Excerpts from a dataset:
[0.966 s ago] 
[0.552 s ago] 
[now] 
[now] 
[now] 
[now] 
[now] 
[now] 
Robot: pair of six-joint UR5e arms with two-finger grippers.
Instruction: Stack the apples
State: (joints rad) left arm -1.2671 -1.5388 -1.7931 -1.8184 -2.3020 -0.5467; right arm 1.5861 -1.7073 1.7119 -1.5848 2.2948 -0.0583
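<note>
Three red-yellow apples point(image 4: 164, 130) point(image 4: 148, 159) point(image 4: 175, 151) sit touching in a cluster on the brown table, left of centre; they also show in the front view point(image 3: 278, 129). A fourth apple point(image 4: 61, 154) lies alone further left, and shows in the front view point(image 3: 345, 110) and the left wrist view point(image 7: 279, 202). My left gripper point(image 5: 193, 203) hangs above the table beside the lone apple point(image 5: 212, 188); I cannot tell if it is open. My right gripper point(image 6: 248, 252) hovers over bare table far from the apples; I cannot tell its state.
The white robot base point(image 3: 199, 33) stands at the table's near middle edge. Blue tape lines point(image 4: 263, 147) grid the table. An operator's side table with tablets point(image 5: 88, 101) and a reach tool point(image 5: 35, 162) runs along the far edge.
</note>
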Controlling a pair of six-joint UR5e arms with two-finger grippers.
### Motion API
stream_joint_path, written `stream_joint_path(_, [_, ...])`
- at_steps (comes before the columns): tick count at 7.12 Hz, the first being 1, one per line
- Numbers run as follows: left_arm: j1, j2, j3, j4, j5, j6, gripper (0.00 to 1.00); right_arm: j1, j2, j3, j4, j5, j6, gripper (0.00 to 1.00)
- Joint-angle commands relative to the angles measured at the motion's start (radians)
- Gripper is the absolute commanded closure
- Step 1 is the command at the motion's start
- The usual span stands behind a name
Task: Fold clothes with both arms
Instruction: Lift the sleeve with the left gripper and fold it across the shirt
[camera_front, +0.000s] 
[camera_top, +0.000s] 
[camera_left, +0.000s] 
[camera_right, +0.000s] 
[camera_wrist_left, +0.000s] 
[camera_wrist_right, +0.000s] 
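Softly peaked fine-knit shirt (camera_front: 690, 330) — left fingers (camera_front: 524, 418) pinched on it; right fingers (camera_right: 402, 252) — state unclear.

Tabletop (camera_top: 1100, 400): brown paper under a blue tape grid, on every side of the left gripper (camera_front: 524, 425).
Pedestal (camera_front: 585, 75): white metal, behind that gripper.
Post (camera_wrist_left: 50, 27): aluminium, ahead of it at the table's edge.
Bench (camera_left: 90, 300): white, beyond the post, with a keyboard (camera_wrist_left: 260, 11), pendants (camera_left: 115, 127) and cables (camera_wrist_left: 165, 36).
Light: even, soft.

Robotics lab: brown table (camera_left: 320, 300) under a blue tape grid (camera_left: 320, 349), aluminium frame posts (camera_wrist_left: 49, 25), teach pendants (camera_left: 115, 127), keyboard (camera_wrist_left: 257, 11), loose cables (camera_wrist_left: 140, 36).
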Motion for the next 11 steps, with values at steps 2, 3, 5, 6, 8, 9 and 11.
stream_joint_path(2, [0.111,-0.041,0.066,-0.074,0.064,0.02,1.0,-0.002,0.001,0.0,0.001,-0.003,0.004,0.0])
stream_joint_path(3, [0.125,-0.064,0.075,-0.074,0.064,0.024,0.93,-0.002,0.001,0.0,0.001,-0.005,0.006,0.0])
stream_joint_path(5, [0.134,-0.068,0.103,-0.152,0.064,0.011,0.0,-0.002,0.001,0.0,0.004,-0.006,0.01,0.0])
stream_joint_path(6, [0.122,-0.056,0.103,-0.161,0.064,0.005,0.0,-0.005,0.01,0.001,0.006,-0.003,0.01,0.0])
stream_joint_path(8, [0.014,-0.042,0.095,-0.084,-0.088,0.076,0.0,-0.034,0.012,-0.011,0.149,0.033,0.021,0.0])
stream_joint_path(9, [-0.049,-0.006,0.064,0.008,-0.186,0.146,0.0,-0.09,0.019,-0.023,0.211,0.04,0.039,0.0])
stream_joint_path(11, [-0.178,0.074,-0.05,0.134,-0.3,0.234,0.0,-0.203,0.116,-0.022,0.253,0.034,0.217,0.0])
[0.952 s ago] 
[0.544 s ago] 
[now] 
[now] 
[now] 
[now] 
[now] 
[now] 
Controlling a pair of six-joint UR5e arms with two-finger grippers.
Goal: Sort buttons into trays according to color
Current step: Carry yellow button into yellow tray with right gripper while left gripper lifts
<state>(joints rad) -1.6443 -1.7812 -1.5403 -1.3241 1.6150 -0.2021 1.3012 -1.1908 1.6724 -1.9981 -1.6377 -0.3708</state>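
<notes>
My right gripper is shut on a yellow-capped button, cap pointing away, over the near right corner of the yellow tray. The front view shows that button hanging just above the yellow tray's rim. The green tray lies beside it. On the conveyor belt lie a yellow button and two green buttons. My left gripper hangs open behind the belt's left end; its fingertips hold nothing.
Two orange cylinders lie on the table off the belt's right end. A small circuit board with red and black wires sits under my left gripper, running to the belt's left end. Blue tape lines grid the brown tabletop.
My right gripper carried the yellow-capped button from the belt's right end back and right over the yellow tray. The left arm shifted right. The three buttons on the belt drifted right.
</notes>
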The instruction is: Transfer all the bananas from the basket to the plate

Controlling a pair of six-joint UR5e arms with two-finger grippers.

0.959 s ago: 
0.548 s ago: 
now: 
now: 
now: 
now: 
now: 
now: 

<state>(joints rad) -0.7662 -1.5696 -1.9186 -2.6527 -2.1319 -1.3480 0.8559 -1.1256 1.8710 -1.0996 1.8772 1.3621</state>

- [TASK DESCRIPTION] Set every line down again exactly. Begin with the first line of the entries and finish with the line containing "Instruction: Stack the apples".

- [EXERCISE ANSWER]
[0.966 s ago] 
[0.552 s ago] 
[now] 
[now] 
[now] 
[now] 
[now] 
[now] 
Robot: pair of six-joint UR5e arms with two-finger grippers.
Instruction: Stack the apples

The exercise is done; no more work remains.